#### [Exercise brief]
Do any lines in the data below contain "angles"? If so, copy every one of them.

#### [Input data]
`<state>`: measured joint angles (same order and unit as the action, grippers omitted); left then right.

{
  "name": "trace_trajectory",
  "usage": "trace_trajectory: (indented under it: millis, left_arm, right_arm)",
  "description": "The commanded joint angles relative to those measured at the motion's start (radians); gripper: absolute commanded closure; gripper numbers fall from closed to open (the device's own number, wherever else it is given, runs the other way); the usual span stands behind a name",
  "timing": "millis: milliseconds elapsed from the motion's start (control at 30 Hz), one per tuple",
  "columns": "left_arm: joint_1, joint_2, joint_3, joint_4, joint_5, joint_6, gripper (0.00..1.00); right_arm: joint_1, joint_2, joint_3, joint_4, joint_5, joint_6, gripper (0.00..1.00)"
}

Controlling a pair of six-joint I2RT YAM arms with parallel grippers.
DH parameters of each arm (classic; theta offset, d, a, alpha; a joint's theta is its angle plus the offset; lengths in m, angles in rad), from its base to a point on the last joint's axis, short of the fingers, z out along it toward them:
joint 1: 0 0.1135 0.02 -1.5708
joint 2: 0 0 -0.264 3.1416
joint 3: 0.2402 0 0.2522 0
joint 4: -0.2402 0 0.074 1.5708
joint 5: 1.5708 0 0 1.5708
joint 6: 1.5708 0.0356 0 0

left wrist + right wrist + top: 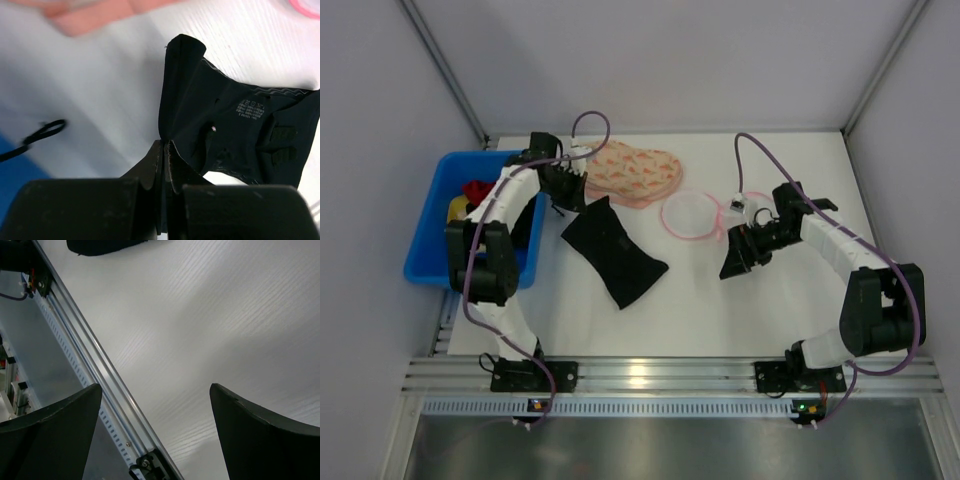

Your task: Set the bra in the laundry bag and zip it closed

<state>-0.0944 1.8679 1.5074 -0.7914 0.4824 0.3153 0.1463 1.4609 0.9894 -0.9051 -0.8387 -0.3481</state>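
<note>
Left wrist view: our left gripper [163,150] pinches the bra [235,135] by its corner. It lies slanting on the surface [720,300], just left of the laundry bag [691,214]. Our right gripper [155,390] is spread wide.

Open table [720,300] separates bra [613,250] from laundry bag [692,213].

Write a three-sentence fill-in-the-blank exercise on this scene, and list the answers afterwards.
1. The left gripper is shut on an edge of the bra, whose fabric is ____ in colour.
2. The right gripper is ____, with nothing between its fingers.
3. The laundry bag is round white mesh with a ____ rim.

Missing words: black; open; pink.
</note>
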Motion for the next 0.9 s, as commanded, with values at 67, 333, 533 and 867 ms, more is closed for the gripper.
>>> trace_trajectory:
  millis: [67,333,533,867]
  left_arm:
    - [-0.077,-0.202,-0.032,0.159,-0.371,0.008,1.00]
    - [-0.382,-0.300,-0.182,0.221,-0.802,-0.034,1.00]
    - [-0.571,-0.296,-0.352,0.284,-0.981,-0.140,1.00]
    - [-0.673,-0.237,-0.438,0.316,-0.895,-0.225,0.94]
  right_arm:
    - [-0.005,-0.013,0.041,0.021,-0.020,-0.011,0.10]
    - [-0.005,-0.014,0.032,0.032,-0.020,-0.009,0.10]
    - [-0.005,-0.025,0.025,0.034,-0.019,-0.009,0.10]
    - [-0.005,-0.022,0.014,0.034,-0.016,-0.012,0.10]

#### [Your response]
`<state>`: measured joint angles (same order and unit as the action, grippers omitted); left then right.
  "description": "The commanded joint angles relative to those measured at the motion's start (radians); gripper: absolute commanded closure; gripper numbers fall from closed to open (the device's own number, wherever else it is given, runs the other way); the usual span stands behind a name",
DH parameters of each arm (classic; theta offset, d, a, alpha; a joint's theta is its angle plus the offset; lengths in m, angles in rad), from its base to a point on the last joint's axis, short of the fingers, z out along it toward them:

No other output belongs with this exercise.